## Exercise
Could you filter the data below down to the lines that hold the word "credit"?

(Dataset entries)

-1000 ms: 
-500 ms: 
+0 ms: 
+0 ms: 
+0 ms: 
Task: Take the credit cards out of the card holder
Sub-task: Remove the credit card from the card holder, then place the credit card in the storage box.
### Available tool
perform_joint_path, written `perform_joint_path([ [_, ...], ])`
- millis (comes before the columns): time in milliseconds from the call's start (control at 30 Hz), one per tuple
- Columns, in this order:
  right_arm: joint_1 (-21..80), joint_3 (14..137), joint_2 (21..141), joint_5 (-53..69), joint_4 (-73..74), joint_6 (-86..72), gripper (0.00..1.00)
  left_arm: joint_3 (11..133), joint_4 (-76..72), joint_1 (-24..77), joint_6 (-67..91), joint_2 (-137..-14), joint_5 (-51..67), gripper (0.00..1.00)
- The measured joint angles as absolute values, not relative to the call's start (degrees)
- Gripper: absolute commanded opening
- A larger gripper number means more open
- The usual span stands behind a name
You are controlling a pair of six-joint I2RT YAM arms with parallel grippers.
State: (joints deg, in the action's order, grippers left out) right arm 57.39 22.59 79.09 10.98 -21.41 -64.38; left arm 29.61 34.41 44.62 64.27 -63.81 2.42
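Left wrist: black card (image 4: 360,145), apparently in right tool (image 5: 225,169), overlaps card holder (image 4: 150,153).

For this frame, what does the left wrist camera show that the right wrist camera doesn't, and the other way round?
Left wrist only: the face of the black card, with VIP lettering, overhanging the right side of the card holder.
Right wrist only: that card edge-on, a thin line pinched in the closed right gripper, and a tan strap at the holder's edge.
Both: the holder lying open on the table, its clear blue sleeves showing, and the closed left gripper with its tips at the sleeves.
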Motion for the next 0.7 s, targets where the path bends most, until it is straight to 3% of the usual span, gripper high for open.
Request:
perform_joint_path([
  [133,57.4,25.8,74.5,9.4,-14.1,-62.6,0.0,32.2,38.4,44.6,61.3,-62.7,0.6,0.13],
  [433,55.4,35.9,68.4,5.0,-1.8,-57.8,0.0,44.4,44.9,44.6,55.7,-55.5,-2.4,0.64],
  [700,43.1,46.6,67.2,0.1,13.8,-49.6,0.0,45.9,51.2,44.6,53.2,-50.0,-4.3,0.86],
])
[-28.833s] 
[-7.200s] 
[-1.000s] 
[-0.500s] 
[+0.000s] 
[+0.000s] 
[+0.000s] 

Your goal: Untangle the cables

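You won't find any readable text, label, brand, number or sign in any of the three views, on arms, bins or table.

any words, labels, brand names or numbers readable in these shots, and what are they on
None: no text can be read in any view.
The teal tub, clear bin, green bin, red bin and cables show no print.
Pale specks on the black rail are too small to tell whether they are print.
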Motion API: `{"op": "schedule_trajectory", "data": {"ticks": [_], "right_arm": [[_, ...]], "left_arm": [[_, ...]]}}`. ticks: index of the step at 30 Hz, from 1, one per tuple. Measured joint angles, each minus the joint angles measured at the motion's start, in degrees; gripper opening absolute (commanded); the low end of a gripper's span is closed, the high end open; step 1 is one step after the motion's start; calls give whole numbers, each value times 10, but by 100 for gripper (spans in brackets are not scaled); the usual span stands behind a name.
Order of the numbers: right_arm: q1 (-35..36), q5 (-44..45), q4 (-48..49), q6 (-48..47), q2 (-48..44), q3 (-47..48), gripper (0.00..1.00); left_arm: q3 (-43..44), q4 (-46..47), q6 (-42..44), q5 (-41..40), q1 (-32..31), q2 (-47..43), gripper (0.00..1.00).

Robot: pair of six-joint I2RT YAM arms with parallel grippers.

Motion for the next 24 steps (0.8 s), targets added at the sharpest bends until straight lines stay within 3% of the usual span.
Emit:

## Solution for this problem
Task: Take the credit cards out of the card holder
Sub-task: Remove the credit card from the card holder, then place the credit card in the storage box.

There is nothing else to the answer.